Activity
Write out the following listing in full, exactly as it reads.

************

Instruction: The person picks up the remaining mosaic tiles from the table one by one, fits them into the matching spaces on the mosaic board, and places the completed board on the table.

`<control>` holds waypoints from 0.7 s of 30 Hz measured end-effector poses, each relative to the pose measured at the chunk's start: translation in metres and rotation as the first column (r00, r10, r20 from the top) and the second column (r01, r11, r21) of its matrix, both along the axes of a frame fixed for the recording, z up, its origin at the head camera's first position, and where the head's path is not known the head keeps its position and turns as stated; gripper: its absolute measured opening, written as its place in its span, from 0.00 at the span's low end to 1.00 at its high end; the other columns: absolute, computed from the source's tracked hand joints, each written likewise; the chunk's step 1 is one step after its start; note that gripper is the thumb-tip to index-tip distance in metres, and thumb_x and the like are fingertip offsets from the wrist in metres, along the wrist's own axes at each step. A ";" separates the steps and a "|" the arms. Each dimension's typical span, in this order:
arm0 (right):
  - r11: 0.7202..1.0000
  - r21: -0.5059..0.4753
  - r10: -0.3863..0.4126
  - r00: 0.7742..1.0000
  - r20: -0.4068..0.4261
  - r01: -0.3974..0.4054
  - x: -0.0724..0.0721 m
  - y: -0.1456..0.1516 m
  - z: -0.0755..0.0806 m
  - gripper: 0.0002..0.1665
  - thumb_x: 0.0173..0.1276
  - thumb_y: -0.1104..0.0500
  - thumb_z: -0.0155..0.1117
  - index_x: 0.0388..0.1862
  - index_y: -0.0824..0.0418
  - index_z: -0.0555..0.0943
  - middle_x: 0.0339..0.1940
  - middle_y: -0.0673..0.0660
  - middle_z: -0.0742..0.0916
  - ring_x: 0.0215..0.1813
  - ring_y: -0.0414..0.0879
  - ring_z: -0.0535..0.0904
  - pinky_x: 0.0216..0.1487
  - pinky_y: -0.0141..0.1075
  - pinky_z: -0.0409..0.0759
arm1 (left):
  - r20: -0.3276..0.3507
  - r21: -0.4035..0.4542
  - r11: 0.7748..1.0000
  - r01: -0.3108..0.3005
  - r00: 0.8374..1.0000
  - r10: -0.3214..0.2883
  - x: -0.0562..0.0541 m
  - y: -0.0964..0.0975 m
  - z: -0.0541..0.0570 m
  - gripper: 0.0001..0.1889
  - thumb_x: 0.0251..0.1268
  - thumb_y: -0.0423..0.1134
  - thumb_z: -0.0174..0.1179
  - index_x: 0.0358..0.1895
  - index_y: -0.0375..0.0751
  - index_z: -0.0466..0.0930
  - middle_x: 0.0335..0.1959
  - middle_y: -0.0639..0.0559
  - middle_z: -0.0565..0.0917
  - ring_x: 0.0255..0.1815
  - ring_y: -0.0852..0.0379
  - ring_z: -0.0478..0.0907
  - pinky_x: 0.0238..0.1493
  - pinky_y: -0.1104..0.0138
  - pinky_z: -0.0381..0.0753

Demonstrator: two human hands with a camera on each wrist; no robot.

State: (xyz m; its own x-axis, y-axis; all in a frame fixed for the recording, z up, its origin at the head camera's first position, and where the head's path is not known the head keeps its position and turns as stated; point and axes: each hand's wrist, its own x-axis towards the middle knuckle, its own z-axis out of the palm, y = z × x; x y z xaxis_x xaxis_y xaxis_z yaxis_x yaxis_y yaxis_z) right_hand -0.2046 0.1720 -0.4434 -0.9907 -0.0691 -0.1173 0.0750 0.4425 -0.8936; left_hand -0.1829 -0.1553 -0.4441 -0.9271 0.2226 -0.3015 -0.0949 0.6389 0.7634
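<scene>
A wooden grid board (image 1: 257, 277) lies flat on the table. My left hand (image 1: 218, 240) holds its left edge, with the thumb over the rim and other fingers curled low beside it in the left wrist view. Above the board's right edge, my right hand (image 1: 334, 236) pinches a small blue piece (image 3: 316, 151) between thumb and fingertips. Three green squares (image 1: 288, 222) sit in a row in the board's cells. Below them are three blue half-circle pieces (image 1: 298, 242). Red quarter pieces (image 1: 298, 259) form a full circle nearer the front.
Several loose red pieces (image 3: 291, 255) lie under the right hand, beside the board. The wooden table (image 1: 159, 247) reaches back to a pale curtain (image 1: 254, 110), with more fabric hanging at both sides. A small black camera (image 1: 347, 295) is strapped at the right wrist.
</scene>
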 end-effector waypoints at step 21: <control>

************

Finished exercise
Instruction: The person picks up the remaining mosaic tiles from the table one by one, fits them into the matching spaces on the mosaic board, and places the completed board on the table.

`<control>` holds waypoints from 0.7 s of 30 Hz measured end-effector poses, each relative to the pose measured at the chunk's start: translation in metres and rotation as the first column (r00, r10, r20 from the top) and the second column (r01, r11, r21) of its matrix, both along the axes of a frame fixed for the recording, z up, its origin at the head camera's first position, and where the head's path is not known the head keeps its position and turns as stated; gripper: its absolute measured opening, written as its place in its span, from 0.00 at the span's low end to 1.00 at its high end; the other columns: absolute, computed from the source's tracked hand joints, each written likewise; the chunk's step 1 is one step after its start; note that gripper is the thumb-tip to index-tip distance in metres, and thumb_x and the like are fingertip offsets from the wrist in metres, along the wrist's own axes at each step. A ";" separates the steps and a "|" the arms. Each dimension's typical span, in this order:
arm0 (right):
  - r11: 0.7202..1.0000
  - r21: -0.5059..0.4753
  - r10: -0.3863..0.4126
  - r00: 0.7742..1.0000
  - r20: -0.4068..0.4261
  - r01: -0.3974..0.4054
  - x: -0.0724..0.0721 m
  - y: -0.1456..0.1516 m
  - z: -0.0755..0.0806 m
  - gripper: 0.0002..0.1665
  - thumb_x: 0.0173..0.1276
  - thumb_y: -0.1104..0.0500
  - thumb_z: -0.0155..0.1117
  - index_x: 0.0388..0.1862
  - index_y: -0.0824..0.0418
  - index_z: -0.0555..0.0943
  - middle_x: 0.0339..0.1940
  - middle_y: -0.0673..0.0660
  - middle_z: -0.0742..0.0916
  - ring_x: 0.0215..0.1813
  - ring_y: -0.0414..0.0879
  - ring_z: -0.0535..0.0904
  - pinky_x: 0.0216..0.1487
  - pinky_y: -0.0141..0.1075
  - pinky_z: -0.0409..0.0759
arm1 (left):
  - r20: -0.3276..0.3507
  - r21: -0.4035..0.4542
  - r11: 0.7748..1.0000
  - r01: -0.3108..0.3005
  - r00: 0.8374..1.0000
  - r10: -0.3214..0.2883
  - x: -0.0562..0.0541 m
  - y: -0.0964..0.0975 m
  - z: -0.0541..0.0570 m
  - gripper: 0.0001..0.1889
  - thumb_x: 0.0251..0.1268
  - thumb_y: -0.0423..0.1134
  - thumb_z: -0.0174..0.1179
  - index_x: 0.0358..0.1895
  - index_y: -0.0375..0.0751
  - index_z: -0.0466..0.0930
  - middle_x: 0.0335..0.1959
  - middle_y: -0.0639..0.0559
  - middle_z: -0.0565..0.0917
  - ring_x: 0.0255..0.1815
  - ring_y: -0.0852..0.0379
  - ring_z: -0.0478..0.0907
  - pinky_x: 0.0238..0.1493
  - pinky_y: -0.1104..0.0138
  - pinky_z: -0.0381..0.0753

Demonstrator: two human hands with a camera on each wrist; no robot.

State: (xyz m; its own x-axis, y-axis; all in a frame fixed for the recording, z up, its origin at the head camera's first position, and where the head's path is not known the head keeps its position and turns as stated; point and axes: each hand's wrist, its own x-axis towards the middle knuckle, its own z-axis out of the palm, y = z × x; x y z xaxis_x xaxis_y xaxis_z yaxis_x yaxis_y yaxis_z) right_hand -0.2046 0.1720 -0.4434 -0.9907 -0.0691 -0.1173 0.0750 0.4425 -0.8936; left_hand -0.1829 -0.1553 -0.4441 -0.9271 0.2226 -0.3015 -0.0949 0.6389 0.7634
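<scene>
A wooden grid board (image 1: 257, 277) lies flat on the table. My left hand (image 1: 218, 240) holds its left edge, with the thumb over the rim and other fingers curled low beside it in the left wrist view. Above the board's right edge, my right hand (image 1: 334, 236) pinches a small blue piece (image 3: 316, 151) between thumb and fingertips. Three green squares (image 1: 288, 222) sit in a row in the board's cells. Below them are three blue half-circle pieces (image 1: 298, 242). Red quarter pieces (image 1: 298, 259) form a full circle nearer the front.
Several loose red pieces (image 3: 291, 255) lie under the right hand, beside the board. The wooden table (image 1: 159, 247) reaches back to a pale curtain (image 1: 254, 110), with more fabric hanging at both sides. A small black camera (image 1: 347, 295) is strapped at the right wrist.
</scene>
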 end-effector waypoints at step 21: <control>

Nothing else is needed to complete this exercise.